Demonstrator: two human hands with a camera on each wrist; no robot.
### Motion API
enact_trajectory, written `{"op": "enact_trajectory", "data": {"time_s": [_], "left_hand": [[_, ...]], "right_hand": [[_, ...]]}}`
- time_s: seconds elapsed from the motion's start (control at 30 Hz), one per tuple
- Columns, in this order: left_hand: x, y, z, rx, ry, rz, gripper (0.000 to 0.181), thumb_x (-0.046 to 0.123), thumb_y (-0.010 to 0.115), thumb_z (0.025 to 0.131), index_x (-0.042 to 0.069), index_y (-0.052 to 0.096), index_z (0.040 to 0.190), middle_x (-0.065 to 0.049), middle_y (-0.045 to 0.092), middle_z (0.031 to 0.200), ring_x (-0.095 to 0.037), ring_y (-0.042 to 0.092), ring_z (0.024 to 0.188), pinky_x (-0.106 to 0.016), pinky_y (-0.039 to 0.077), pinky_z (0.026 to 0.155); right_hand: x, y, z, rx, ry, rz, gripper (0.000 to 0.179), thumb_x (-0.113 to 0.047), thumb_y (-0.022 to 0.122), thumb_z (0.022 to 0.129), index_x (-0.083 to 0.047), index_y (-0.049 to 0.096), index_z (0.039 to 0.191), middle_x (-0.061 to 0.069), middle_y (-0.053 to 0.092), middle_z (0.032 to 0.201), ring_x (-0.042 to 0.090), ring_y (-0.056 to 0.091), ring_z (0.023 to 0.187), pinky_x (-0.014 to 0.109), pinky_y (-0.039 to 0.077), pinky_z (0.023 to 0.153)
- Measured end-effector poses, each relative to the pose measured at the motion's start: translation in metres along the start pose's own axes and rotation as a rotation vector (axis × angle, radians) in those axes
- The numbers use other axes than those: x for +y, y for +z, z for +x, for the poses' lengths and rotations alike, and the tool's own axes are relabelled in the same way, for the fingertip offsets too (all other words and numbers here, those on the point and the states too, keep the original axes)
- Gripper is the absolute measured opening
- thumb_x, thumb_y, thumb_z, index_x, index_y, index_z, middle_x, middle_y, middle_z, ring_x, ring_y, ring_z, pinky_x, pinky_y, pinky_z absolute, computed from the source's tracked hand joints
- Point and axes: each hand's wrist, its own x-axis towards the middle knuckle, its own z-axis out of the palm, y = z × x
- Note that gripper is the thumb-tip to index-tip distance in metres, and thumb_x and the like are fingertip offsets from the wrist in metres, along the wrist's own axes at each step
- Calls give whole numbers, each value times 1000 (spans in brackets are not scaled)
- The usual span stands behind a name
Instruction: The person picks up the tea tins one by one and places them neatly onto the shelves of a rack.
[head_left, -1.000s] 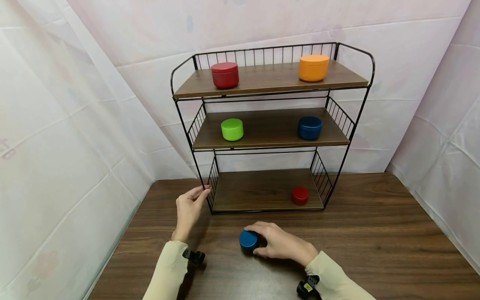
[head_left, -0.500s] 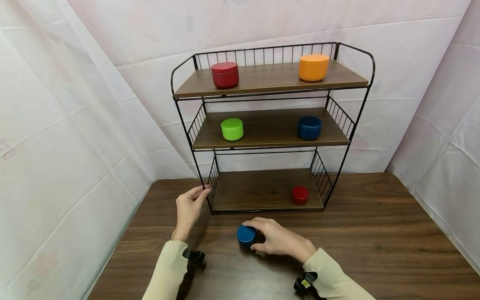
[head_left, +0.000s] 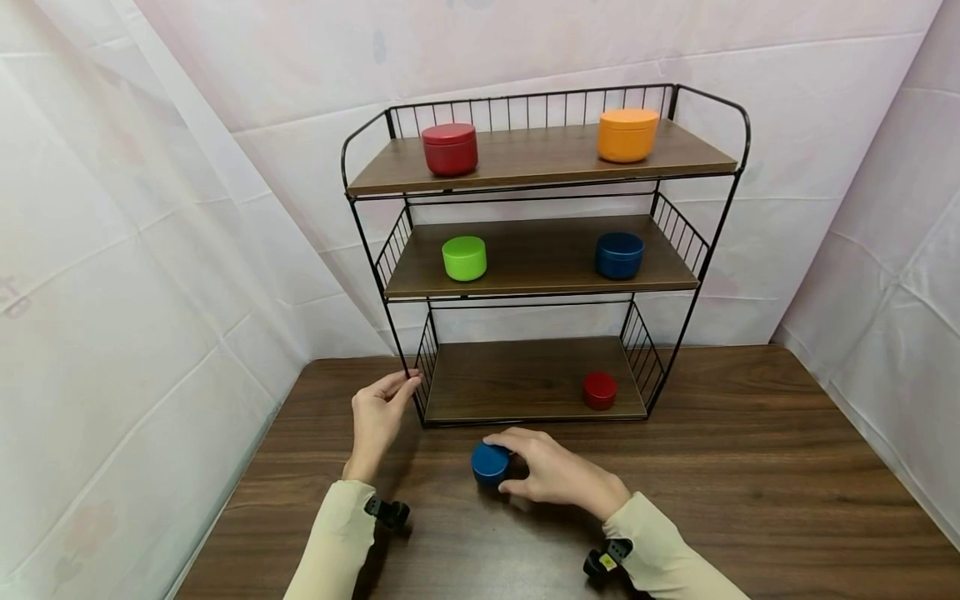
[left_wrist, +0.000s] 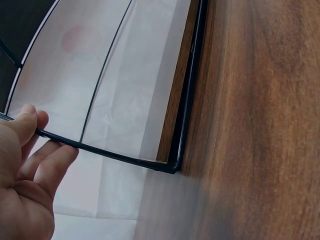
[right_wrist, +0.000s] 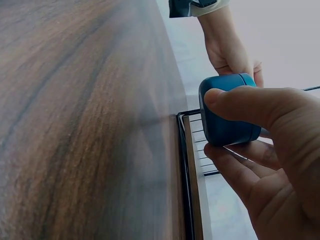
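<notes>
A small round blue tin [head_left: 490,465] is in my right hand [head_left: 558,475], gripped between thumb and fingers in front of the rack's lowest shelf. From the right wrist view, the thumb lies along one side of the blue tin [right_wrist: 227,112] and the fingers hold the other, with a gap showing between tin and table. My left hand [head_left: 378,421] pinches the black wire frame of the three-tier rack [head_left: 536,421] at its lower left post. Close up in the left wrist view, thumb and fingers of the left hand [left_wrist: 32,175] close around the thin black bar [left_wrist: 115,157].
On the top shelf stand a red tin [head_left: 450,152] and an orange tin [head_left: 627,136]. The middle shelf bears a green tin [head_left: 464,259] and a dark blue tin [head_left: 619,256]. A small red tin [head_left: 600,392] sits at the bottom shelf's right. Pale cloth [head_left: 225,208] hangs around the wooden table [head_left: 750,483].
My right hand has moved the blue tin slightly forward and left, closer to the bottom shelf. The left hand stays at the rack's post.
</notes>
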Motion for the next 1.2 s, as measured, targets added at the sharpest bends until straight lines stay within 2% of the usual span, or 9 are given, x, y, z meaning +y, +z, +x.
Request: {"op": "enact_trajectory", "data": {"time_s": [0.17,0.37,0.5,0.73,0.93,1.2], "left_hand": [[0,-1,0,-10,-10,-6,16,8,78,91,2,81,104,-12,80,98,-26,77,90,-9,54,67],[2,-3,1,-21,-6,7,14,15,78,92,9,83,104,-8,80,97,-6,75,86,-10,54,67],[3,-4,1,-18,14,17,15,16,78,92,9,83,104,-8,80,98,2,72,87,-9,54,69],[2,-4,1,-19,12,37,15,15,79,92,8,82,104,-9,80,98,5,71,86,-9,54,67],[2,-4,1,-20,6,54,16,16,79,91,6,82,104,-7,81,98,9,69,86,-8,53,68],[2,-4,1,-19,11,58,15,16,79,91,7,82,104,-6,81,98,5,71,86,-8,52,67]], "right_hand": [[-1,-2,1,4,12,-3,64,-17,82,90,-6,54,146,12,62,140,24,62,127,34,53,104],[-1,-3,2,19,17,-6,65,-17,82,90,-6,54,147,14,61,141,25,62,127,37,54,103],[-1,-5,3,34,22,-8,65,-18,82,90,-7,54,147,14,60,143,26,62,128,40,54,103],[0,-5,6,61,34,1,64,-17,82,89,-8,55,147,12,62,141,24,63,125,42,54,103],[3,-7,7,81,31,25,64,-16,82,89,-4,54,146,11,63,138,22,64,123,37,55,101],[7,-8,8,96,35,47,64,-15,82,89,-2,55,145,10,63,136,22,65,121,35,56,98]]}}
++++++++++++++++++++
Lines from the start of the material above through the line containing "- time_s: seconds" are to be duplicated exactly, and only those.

Demonstrator: two human hands with a camera on each wrist; no robot.
### Motion API
enact_trajectory, written `{"op": "enact_trajectory", "data": {"time_s": [_], "left_hand": [[_, ...]], "right_hand": [[_, ...]]}}`
- time_s: seconds elapsed from the motion's start (control at 30 Hz), one per tuple

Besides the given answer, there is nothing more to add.